Servette : une histoire genevoise
Soyez fous : prenez l’avion, le train, le paquebot ! Allez à Parme, à Liverpool, à Barcelone, à Malte, à Istanbul, à Hambourg, à Dublin ! À Auxerre ! À Bruges ! Et là-bas, demandez aux gens que vous rencontrez ce qu’évoque, pour eux, le beau nom de Genève.

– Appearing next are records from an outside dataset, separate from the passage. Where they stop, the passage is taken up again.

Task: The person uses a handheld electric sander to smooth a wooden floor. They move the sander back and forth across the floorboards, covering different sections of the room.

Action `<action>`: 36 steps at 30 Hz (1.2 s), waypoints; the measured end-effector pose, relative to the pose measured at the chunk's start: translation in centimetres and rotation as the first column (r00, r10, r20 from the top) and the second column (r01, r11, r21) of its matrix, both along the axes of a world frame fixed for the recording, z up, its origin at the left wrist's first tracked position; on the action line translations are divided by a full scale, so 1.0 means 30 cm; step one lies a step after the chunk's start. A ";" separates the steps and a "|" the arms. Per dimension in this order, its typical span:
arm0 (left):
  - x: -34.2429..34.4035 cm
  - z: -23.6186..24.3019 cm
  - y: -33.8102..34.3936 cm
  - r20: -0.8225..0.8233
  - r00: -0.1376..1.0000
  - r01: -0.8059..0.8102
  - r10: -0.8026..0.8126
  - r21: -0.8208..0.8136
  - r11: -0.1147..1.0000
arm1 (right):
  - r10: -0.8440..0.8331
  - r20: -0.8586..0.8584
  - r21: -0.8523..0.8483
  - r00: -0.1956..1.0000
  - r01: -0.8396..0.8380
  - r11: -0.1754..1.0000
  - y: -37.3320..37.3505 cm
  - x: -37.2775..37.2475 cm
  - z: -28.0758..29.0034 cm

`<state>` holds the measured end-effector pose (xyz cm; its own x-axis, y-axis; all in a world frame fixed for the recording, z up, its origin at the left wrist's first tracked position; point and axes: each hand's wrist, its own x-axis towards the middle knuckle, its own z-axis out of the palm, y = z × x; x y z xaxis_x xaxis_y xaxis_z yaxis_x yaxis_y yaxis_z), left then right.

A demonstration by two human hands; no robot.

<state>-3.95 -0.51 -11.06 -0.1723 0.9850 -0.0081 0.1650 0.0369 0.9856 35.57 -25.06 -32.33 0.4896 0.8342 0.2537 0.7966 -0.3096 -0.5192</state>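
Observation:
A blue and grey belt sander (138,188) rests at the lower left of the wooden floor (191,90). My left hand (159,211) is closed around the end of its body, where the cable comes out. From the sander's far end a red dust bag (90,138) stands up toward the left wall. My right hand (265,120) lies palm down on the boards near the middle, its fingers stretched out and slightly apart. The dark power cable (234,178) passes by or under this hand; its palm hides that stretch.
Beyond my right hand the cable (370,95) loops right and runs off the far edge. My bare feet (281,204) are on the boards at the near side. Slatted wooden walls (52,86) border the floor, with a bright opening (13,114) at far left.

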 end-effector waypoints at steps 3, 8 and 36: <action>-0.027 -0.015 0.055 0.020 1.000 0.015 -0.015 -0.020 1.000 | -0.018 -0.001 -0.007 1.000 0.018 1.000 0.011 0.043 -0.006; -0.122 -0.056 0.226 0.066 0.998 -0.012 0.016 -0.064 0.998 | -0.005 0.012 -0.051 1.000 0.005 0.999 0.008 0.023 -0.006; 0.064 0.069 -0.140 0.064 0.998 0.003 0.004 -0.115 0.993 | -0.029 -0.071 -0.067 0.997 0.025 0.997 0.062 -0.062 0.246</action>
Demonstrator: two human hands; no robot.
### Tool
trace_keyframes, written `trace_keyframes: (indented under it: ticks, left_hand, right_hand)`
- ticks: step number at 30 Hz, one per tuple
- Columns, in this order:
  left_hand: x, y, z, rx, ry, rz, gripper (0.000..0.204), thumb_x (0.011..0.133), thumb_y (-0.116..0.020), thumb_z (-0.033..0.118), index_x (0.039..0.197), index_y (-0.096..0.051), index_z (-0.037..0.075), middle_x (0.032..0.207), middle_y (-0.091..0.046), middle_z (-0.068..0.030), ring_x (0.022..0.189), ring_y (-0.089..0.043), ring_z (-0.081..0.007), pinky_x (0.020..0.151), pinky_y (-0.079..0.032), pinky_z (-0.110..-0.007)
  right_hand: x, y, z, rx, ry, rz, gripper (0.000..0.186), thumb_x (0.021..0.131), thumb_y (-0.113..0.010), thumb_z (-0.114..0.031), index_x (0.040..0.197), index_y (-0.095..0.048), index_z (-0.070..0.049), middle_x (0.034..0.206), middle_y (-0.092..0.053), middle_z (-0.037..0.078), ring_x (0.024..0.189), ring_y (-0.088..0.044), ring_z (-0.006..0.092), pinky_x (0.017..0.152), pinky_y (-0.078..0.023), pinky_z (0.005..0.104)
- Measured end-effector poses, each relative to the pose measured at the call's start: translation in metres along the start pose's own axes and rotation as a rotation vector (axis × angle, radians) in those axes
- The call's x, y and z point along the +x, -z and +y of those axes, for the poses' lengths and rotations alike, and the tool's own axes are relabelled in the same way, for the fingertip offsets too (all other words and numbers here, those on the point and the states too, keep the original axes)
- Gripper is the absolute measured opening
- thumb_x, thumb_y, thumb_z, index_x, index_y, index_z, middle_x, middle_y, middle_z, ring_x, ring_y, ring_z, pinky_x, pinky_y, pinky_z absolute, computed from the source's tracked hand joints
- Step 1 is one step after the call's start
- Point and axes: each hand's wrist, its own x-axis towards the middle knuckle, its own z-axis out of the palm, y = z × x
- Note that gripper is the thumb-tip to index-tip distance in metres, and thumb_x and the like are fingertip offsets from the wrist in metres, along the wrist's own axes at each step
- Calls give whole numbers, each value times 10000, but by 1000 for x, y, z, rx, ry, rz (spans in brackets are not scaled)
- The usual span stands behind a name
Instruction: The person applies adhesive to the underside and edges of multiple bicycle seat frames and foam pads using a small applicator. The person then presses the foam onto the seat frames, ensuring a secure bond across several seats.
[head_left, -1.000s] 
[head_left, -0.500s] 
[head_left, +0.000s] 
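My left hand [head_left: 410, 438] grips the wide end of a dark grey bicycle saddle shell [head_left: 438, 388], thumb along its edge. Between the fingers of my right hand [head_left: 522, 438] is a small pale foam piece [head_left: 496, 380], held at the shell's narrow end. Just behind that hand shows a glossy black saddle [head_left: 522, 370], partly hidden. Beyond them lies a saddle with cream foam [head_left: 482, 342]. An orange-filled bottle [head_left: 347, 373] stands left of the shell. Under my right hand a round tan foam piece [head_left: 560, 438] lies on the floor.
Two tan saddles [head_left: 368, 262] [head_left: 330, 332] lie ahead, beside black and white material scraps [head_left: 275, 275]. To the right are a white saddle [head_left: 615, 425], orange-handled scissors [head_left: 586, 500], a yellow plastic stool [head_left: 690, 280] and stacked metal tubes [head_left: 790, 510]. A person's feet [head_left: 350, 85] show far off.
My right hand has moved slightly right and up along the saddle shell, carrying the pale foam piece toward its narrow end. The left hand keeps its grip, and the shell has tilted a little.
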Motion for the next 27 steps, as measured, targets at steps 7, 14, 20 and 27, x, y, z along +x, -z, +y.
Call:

Évoqueront-ils les prouesses de Laurent Moutinot, qui — après avoir autorisé la mendicité, puis l’avoir interdite, avant de l’autoriser de nouveau — semble placer l’essentiel de son énergie dans sa pipe ? Ou le génial Christian Ferrazzino, fasciné par les sanisettes de grand luxe ? Évoqueront-ils Robert Cramer qui, lui-même opposé au double mandat, accepte pourtant d’aller siéger à Berne, parce que ses collègues du Conseil d’État l’y ont poussé (voulaient-ils se débarrasser de lui ?) ? Ou encore l’illustre Grand-Théâtre, si mal géré depuis des lustres, qui monopolise l’essentiel des subventions culturelles pour une poignée de spectateurs cachemire-caviar ?
J’ai bien peur que non.
Alors qu’est-ce que Genève à l’étranger ?
La réponse tient en deux mots : le Jet d’eau et Servette.
C’est-à-dire : l’arrogance et la beauté gratuite, l’aspiration vers les étoiles et la passion du beau jeu, la jouissance inattendue et le désir de vibrer…
Les deux symboles de Genève ont à peu près le même âge et la même histoire. Si la mort du Jet d’eau ne semble pas d’actualité, l’histoire (et le prochain procès de Marc Roger) dira comment, au fil des ans et des décisions imbéciles, le club de football genevois a perdu peu à peu de sa superbe. Comment il s’est enfoncé dans les dettes, les promesses illusoires, la spirale folle des salaires…
Si Servette — véritable baromètre de la vie genevoise — va mal, flirtant avec la relégation en Première Ligue, est-ce si étonnant ? Si le club frise le code, que dire du canton qui est au bord de la faillite ? Si le club n’arrive plus à gérer sa destinée, que dire des politiques responsables du Stade de la Praille qui ont construit une arène magnifique, hélas pour une équipe fantôme ? Et que dire de Genève, qui se rêvait ville internationale, et qui n’est qu’un gros bourg de province, en marge de l’Europe active et bouillonnante d’idées ?
Car la déroute du Servette est celle de tous les Genevois, roulés en boule, depuis des lustres, dans la sécurité bourgeoise, les rites étouffants de la vie provinciale. C’est la déroute d’une ville qui a construit sa paix à force de silence et d’aveuglement, et qui n’aime pas les « questions sans réponse », comme dirait Saint-Exupéry. Une ville confite dans la routine et le secret bancaire, qui retient ses émotions et tremble à la perspective d’entreprendre une action. Une ville et un canton si mal gouvernés qu’ils connaissent le plus fort taux de chômage helvétique, et la pire crise du logement. Une ville qui préfère les vespasiennes aux clubs de football, les pistes cyclables à la culture ?
J’ignore si Servette mérite Genève. Je suis sûr, en revanche, que Genève ne mérite pas Servette — même si tous deux, dorénavant, évoluent dans des ligues inférieures.